Each sachet contains: Active ingredient: ketoprofen lysine salt 40 mg (corresponding to 25 mg ketoprofen). For the full list of excipients, see section 6.1.



Povidone, colloidal silica, hydroxypropyl methylcellulose, Eudragit EPO, sodium dodecyl sulfate, stearic acid, magnesium stearate, aspartame, mannitol, xylitol, talc, lime flavor, lemon flavor, frescofort flavor


Therapeutic indications

Pain of different origin and nature, and in particular: headache, toothache, neuralgia, menstrual pain, muscle and osteoarticular pain.

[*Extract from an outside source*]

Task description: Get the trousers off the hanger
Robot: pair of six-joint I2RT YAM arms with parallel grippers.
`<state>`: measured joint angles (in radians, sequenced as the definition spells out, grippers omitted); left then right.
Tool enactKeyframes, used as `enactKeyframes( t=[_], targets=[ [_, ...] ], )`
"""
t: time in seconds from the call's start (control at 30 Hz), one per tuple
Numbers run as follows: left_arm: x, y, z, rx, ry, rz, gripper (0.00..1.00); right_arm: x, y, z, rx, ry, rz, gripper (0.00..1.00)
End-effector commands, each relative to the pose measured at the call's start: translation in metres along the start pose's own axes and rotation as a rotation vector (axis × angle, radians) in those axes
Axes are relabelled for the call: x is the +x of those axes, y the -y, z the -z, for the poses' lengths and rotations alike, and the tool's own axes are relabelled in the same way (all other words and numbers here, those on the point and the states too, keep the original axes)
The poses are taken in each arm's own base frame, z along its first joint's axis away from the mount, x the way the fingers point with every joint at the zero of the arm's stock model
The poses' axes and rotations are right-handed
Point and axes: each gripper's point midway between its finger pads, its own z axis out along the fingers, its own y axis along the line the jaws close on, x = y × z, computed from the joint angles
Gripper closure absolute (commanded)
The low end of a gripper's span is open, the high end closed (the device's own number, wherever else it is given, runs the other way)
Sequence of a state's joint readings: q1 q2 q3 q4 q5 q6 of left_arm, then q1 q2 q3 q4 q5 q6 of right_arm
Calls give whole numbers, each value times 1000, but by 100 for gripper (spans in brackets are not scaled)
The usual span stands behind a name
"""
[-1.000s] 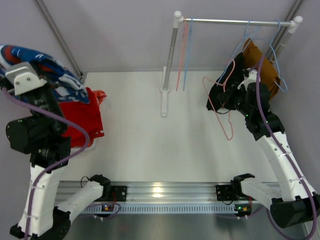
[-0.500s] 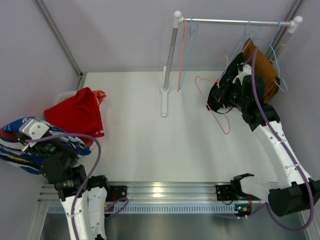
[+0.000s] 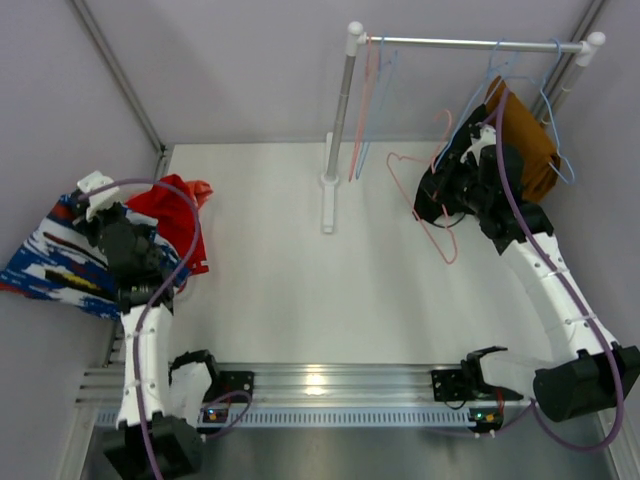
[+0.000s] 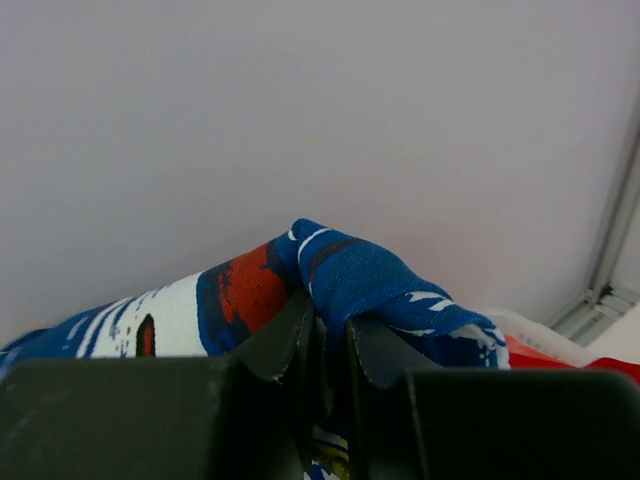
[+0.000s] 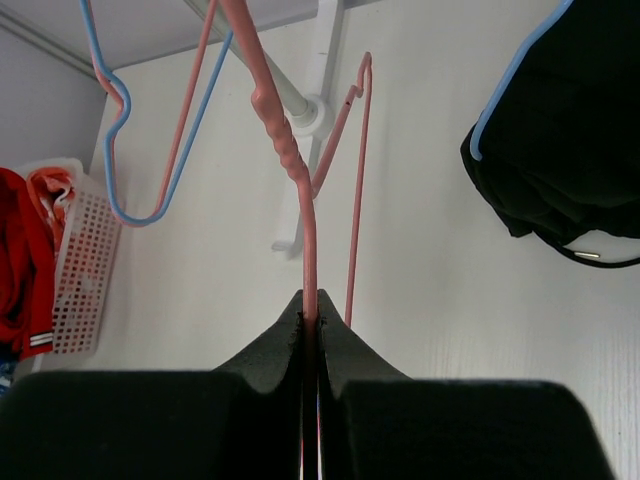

The drug should not be administered in the following cases: • hypersensitivity to the active substance or to other similar drugs (anti-inflammatories, acetylsalicylic acid and its derivatives, etc.), hypersensitivity to any of the excipients; • manifestations with rash, rhinitis or asthma • ascertained or presumed pregnancy (see section 4.6 - Pregnancy and breastfeeding), during breastfeeding and in children under 15 years of age; • patients with gastric or duodenal ulcer, gastritis and chronic dyspepsia; • subjects with leukopenia or thrombocytopenia, with bleeding in progress or hemorrhagic diathesis, during treatment with anticoagulants; • patients with severe kidney or liver failure; • patients undergoing major surgery. It is also not recommended to administer concurrently with other anti-inflammatory drugs and acetylsalicylic acid. Active peptic ulcer, or history of gastrointestinal bleeding, ulceration or perforation related to previous active treatments or history of bleeding / recurrent peptic ulcer (two or more distinct episodes of demonstrated ulceration or hemorrhage). Severe heart failure.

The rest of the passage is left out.